What is beauty? What defines our aesthetic taste? How does one interpret the profane as beautiful? These are questions that Brian Froud, artist, and conceptual consultant for the film "Labyrinth" poses to his audience with his fantastic and unique drawings and creations. I have managed to land an interview with one of the Goblins that dwells here in our beloved Underground, and asked him to share with us the process of being drawn and working with Brian Froud. The Goblin featured is Grimble Gobknack, a decorated goblin general and war hero.

   Grimble was a bit put off about discussing it at first, but lucky for me, he opened up and gave a most enlightening account of this exciting experience.

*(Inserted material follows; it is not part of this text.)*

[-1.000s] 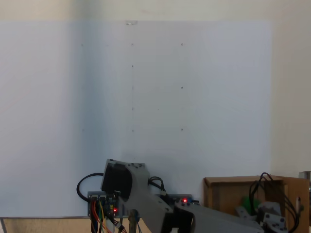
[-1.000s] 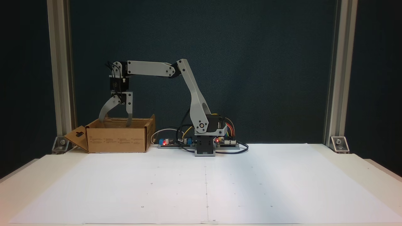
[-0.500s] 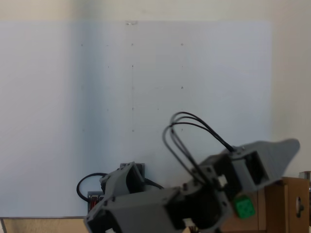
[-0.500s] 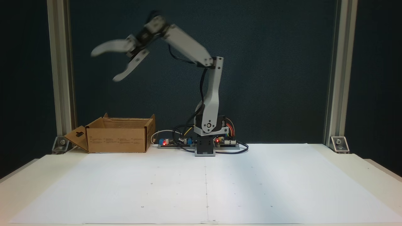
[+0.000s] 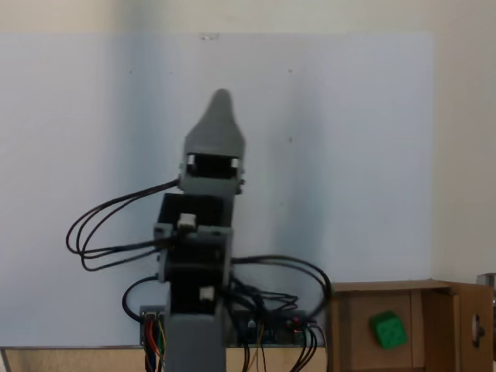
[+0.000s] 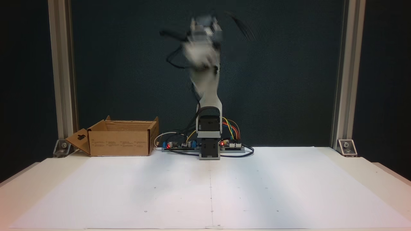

I. Grimble, you didn't want to meet with me for this interview at first, why?

G.G. Look fella, you call me GENERAL GOBKNACK or else I take my short sword here and SHOVE IT RIGHT UP YER --

I. Hey! Whoa, calm down there lil' fella, no need for violence! I meant no offense. I swear I'll refer to you with the proper military formality from here on out.

G.G. S'RIGHT!! Ya knobby bastard!... I aint no grub chump! Now what was yer stupid question again?

I. Um, yes, I was wondering why you almost chose NOT to do this interview? Why did you change your mind and grant my request?...General Gobknack, SIR.

G.G. Thats more like it. I didn't want to talk about dem' drawrins' cus' drawrin's is gurly. I only talks to ya 'bout em' cus' Jareth threatened to put some of his purty-boy make-up on me if I didn't. Am I done now? Can I go?

I. No. I have more questions for you if you don't mind?

G.G. Get em' outta' yer system ya gimp!

I. Um... okay. So how did you get chosen to model for Mr. Froud? That should've been a great honor.

GG. Well, that artsy fella' came down and was pokin' all around the Goblin City. Most of us Gobbo's wanted to jump him and beat the stuffin outta' him! Jareth said that if we did, he was gonna put us on SWEEPER DUTY til' Doomsday. So we just decided to hide from him, cuz we thought he was weird. Jareth offered to let me lead the Goblin War Brigade parade on St. Jareth's day if I sat down and had my portrait drawn by Froud. So I did. THE END. What A beauti-FUL STORY!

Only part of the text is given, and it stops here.